コルンゴルト:ヴァイオリン協奏曲 ニ長調 OP.35
アンネ=ゾフィー・ムター(Vn)
アンドレ・プレヴィン(指揮)ウィーン・フィルハーモニー(チャイコフスキー)
アンドレ・プレヴィン(指揮)ロンドン交響楽団(コルンゴルド)
GRAMMOPHONE UCCG-1206
ムターの15年振りの再録となるチャイコフスキーのヴァイオリン協奏曲を聴いてみました。
私が「思わずジャケ買いしてしまうヲジサン」であるかはさておき、HMVで少しばかり視聴したのですが、「ひょえっ!なんぢゃこれ」というくらいに個性的な演奏で、そのまま聴きつづけるのがつらかったのでフラフラとゲットしてしまいました。
An die Musikの伊東さんは、本盤のレヴュでこれは好き・嫌いがはっきり分かれるだろう。と書いておられましたが、聴いてみればまさに個性的な演奏。出だしからこれでもかと言わんばかりの濃厚な表現が聴かれます。チャイコフスキーがこんなにも色香のある音楽だったかしらと戸惑ってしまいます。

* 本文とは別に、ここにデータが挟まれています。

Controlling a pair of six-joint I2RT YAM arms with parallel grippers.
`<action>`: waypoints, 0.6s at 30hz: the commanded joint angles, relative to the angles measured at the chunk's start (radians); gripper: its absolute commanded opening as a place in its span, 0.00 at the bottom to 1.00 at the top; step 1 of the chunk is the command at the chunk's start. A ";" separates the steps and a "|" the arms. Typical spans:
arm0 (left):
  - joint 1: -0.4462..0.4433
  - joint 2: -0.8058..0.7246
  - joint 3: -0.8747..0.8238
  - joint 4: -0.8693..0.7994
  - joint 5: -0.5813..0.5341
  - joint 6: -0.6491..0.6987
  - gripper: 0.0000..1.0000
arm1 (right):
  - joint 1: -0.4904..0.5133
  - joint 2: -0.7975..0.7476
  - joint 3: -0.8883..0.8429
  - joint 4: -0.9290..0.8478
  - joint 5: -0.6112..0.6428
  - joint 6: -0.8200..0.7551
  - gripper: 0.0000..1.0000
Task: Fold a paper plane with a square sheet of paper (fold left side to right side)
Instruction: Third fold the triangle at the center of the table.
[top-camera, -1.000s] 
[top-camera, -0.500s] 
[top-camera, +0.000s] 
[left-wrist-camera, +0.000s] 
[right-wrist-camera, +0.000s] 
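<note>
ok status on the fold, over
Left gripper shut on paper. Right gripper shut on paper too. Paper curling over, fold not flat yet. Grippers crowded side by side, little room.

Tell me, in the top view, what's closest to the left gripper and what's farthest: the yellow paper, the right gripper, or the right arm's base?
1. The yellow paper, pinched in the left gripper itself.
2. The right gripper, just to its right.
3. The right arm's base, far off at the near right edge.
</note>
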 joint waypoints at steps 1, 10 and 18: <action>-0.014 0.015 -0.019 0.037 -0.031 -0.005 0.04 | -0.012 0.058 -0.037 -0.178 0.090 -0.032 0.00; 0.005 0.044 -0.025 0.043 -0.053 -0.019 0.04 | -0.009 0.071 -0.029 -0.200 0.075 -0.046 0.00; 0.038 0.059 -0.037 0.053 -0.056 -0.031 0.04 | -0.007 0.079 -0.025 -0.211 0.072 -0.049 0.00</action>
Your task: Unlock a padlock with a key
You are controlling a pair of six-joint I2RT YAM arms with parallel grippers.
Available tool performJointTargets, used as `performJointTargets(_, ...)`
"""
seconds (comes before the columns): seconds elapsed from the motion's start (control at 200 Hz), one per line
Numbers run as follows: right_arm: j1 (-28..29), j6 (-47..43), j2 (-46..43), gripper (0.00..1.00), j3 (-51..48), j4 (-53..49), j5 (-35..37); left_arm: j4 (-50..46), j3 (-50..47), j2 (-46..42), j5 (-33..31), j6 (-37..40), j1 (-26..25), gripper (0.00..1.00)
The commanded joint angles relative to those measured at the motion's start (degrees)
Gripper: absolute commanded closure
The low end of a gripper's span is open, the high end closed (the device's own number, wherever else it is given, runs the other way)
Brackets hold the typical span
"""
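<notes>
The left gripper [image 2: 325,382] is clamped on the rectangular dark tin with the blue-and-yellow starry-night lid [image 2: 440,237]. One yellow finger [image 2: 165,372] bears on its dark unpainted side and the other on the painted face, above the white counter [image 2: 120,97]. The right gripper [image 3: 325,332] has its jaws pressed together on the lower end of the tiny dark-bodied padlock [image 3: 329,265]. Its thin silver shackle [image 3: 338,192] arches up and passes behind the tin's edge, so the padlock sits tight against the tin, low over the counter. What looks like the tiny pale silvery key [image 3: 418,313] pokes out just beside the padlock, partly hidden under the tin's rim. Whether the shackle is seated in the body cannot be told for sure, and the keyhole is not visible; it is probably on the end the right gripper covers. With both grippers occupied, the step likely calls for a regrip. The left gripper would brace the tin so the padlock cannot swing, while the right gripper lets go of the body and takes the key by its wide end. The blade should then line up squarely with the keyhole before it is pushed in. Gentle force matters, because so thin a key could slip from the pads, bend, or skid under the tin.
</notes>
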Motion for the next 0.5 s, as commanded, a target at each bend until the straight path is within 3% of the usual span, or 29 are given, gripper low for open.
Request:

「妖艶」「むせかえるような」などの形容詞を冠したくなる演奏で、それがムターの個性なのだといわれれば、そういうものかとも思いますが、果たしてこれが「美しい」演奏であるかは疑問です。(美しいの定義も問題ですが)
ムターのヴァイオリンは、ノンヴィブラートの音から、艶やかさと豊穣さを乗せまくったヴィヴラート音まで、あるいはポルタメントの多様やあざといまでのアゴーギグなど、表現の巾は変化自在であり極めて広いといえます。演奏スタイルは下品とか演歌的というのではないのですが、非常に濃いものです。目的のためには手段を選ばないといいますか、娘にもなれば熟女にも老婆にも化けるといったような・・・
コテコテの演奏がキライなわけではないのですが、ムターのこの演奏には、どこかついていけないものを感じます。聴いていて顔をしかめてしまうような部位がいくつもあります。例えば、第二楽章冒頭のノンヴィヴラートの音色など。もっとも、これはこれでびっくりするような音です。暗くかすれたむせび泣きであり、この楽章は全般的にヴァイオリン協奏曲というより、オペラの悲劇のヒロイン歌う哀しいアリアにさえ聴こえます。でも何となくムタれ気味になった耳に、オケのフルートの音色が新鮮に聴こえ、救われる思いだったりします。
夫であるプレヴィンとの共演というだけあってアンサンブルは悪くありません。ムターに十分にかつ自在に歌わせているように感じます。オケはバックで闊達すぎるムターを外側から優しく抱擁しているようでさえあります。
見事といえば見事なのですが、改めて伊東さんと同じように好きか・嫌いかと問われれば「好きとは言いたくない、が抗えない力も感じる」というのが結論ですな。